• **Your assignment**
Show, in full, each line of the data that contains "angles".

• **Data records**
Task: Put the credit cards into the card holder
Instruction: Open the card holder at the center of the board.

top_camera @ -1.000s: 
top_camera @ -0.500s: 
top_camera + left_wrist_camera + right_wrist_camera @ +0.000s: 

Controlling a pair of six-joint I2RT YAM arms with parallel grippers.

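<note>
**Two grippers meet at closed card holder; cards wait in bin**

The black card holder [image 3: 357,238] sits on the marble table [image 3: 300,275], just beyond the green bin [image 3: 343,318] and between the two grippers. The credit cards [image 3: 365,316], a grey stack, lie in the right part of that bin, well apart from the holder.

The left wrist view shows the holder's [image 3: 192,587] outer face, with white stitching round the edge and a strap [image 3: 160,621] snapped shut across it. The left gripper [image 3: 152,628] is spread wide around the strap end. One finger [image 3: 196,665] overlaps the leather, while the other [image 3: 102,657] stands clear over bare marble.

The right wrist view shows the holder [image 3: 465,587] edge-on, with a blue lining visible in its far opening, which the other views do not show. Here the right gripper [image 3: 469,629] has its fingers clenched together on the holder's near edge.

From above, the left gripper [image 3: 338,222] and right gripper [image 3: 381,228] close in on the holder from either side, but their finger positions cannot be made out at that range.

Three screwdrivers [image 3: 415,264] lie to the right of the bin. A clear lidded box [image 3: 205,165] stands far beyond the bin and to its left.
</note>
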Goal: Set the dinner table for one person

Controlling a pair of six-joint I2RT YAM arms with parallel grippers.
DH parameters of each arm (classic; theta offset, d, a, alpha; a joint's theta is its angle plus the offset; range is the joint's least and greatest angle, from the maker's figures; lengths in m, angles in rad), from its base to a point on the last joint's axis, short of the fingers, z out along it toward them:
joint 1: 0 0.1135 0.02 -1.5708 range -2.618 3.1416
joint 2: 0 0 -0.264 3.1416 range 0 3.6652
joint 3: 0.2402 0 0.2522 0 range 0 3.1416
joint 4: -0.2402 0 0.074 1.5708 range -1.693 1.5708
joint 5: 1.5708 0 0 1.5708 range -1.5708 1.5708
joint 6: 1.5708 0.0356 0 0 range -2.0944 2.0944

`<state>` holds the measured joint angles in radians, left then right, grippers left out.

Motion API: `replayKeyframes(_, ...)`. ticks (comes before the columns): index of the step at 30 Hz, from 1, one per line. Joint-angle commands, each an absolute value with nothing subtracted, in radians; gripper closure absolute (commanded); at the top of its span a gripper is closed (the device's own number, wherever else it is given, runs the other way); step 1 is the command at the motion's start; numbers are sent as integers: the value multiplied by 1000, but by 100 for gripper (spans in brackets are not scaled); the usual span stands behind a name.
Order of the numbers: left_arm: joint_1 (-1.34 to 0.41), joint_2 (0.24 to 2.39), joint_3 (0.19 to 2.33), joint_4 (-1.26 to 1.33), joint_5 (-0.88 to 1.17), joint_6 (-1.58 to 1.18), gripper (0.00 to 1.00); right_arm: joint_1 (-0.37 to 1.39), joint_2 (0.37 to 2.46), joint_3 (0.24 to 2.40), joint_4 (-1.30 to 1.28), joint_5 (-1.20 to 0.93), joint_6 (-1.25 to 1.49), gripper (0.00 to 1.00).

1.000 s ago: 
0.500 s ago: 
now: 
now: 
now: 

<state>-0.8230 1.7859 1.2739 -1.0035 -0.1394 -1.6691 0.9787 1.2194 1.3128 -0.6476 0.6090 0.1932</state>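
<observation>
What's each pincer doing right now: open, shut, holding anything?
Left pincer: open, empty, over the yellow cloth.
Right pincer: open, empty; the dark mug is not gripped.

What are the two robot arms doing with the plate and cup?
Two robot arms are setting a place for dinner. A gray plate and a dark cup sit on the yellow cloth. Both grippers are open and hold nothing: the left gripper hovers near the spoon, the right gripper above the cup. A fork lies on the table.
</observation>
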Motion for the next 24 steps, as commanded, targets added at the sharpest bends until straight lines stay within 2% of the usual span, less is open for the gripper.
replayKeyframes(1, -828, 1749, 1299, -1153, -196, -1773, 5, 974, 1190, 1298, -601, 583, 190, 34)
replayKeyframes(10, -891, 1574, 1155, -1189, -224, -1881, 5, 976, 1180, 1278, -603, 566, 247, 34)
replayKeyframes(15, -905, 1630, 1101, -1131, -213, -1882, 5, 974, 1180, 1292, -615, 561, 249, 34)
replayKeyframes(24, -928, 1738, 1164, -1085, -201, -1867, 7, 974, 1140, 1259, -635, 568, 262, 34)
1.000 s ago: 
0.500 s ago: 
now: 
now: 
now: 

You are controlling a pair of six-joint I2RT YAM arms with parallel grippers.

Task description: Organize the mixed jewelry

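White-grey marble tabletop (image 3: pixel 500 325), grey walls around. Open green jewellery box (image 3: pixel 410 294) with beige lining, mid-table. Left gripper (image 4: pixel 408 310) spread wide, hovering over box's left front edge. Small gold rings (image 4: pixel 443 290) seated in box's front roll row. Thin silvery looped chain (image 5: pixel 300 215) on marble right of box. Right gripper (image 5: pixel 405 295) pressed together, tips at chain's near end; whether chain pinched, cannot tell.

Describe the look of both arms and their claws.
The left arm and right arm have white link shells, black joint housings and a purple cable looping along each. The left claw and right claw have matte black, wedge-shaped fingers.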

• **Reply**
DH parameters of each arm (classic; theta offset, d, a, alpha; a joint's theta is its angle plus the offset; range is the joint's least and greatest angle, from the maker's figures; lengths in m, angles in rad), from its base to a point on the last joint's axis, short of the fingers, z out along it toward them:
`<state>` holds the measured joint angles in radians, left then right, grippers left out.

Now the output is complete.